Bir mitolojiye sahip hemen her milletin yaratılış üzerine destanlarının mevcûdiyeti söz konusudur. İbrani mitolojisinde ise anlatılar “Başlangıç, Cennet’ten Kovulma, Birinci ve İkinci Sürgün” şeklindedir. Ancak meselâ Türk mitolojisinde bulunan destanlarla karşılaştırma yapacak olursak aradaki farkı, İbraniler için “dinî özellikli”, Türkler için “millî özellikli” şeklinde açıklayabiliriz. Tabiî geçen süreçle birlikte İbrani mitolojisi, dinsel niteliğinin yanı sıra ırksal bir nitelik de kazanmıştır.

Günümüze kadar var olmalarındaki sırra binaen sürekli sürgün yemiş bir kavmin mitoloji hususunda Sümer ve çevre kavimlerin kökenlerine dayalı mitleri derleyerek kendi amaç ve çıkarları doğrultusunda değişikliğe gitmesinin de payı epeyce olmuştur. Bu hususla alâkalı kanaatimize göre, kayıp 13’üncü kabile olarak aranan şeyin aslında “bilgi” olduğu, günümüz uzmanları arasında birkaç kişiyle dillendirilmeye başlanmış bir gerçekliktir.

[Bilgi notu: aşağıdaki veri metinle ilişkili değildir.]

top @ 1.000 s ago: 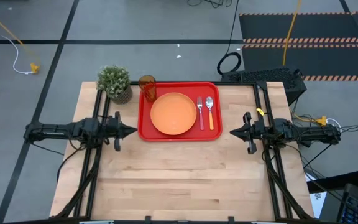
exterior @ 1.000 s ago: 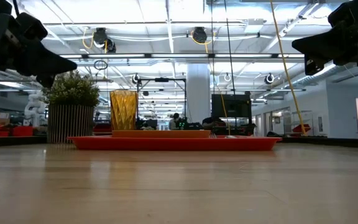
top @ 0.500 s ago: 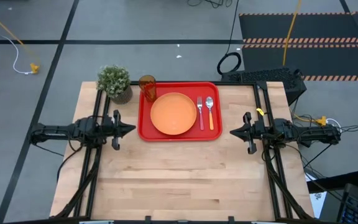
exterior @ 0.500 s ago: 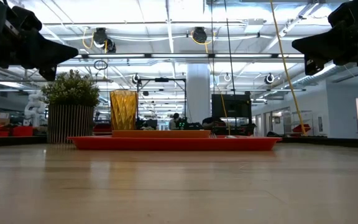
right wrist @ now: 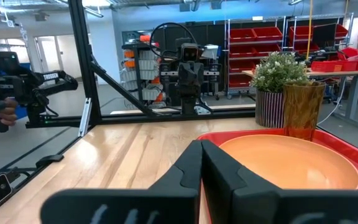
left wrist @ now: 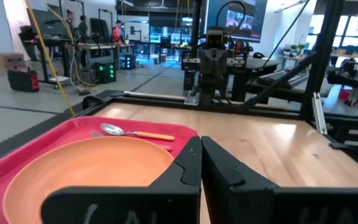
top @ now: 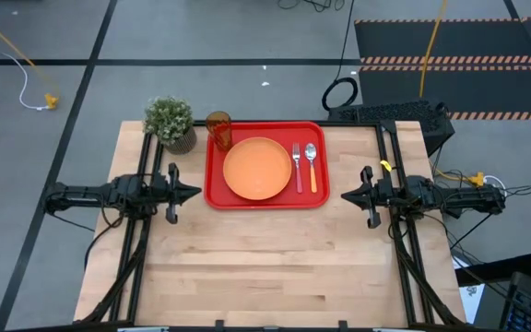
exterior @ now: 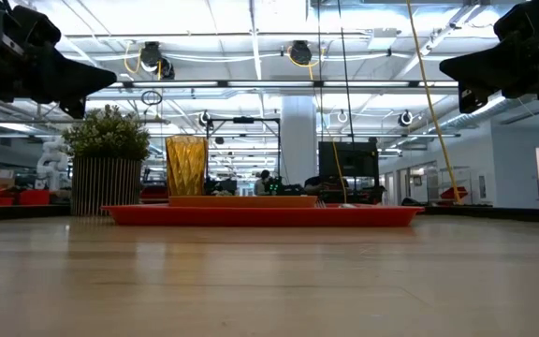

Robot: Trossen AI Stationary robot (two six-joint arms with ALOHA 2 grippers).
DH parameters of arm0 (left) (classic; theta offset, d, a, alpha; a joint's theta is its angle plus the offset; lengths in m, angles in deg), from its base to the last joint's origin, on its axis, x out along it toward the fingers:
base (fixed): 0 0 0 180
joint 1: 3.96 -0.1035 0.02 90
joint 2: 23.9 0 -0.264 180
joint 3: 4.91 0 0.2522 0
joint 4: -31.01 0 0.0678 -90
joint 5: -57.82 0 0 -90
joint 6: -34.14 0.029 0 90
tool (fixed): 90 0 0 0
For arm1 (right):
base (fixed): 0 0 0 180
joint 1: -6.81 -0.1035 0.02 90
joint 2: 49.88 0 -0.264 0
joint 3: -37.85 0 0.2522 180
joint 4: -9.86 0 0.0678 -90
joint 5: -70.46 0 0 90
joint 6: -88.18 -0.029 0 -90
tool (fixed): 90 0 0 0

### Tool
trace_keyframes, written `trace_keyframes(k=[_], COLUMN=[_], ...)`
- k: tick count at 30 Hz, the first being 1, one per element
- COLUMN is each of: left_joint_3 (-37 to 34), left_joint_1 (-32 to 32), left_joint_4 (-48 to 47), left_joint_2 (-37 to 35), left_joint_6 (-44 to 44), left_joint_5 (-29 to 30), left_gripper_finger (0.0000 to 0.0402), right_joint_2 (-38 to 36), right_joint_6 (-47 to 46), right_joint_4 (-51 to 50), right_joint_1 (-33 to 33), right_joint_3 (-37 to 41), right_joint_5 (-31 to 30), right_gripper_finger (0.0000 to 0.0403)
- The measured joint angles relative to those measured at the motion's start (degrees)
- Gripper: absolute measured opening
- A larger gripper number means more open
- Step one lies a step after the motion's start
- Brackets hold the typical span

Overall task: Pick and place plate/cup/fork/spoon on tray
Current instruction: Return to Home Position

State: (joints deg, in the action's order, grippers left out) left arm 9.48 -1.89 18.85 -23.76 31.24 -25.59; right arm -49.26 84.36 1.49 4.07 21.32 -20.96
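Observation:
The red tray point(top: 218, 189) lies at the table's far middle. On it rest the orange plate point(top: 257, 169), the amber cup point(top: 218, 130) upright at its far left corner, the red-handled fork point(top: 297, 169) and the orange-handled spoon point(top: 312, 168) side by side right of the plate. My left gripper point(top: 196, 193) is shut and empty, raised just left of the tray. My right gripper point(top: 345, 195) is shut and empty, raised just right of the tray. The plate also shows in the left wrist view point(left wrist: 86, 171) and the right wrist view point(right wrist: 291, 158).
A potted green plant point(top: 171, 123) stands at the far left, beside the tray's far left corner. The near half of the wooden table point(top: 265, 267) is bare wood. Black frame rails point(top: 141, 240) run along the table's left and right sides.
My left gripper has drawn back a little toward the table's left edge, away from the tray, still shut. Nothing on the tray has moved.

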Motion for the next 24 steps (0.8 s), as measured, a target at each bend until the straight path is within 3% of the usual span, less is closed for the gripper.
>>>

Var olmanın sırrını mitolojik bilgiler, “İbrani tanrısı Yehova’nın İbrani halkını kutsadığı ve yükselttiği yerde diğer toplumları lânetlediği” şeklinde açıklar. Ve eklemek elzemdir ki, Yahudiler dinî unsur olarak gördükleri mitolojilerini sürekli idame (ibadet şeklinde) ettirdikleri için diğer toplumlar gibi statik bir durum sergilememiş ve sürekli canlılık gösteren dinamiğin faydası ile hareket etmişlerdir.

Bir başka husus olarak “ırkî inanç” noktasında ise, Tevrat’a göre İbranilere Kabbala, Tevrat ve Tesniye inmeden evvel yedi temel ilke ile hitap edilmiştir. “Nuh’un Evrensel Yasaları” olarak isimlendirilen bu 7 ilke şunlardır: “Tanrı’nın ismini mübarek kılmak, puta tapmamak, cinayet işlememek, hırsızlık yapmamak, cinsel ahlâksızlıkta bulunmamak, adil bir yargı sistemi, canlı bir hayvanın etini kopararak yememek”...

İbrani mitolojisinin kaynağı olan incelemeler, “Tora” adı altında toplanmış beş kitaptan oluşmaktadır. Aslında mitolojik bölüm ise Tekvin kısmıdır. Tekvin ise “yaratılış, başlangıç, ilk olanlar” anlamlarına gelmektedir.

Belirttiğimiz üzere İbrani mitolojisi, dinî motifleri olduğu gibi günümüzde de yansıtması hasebiyle kaynağını kutsal kitaplar olarak belirlemekte. Biz de oradan hareketle birkaç kavram ve özelliğe değinmek istedik. Elbette İbrani-Yahudi tarihini birkaç sayfa ile anlatamazdık ve bundan geri durduk.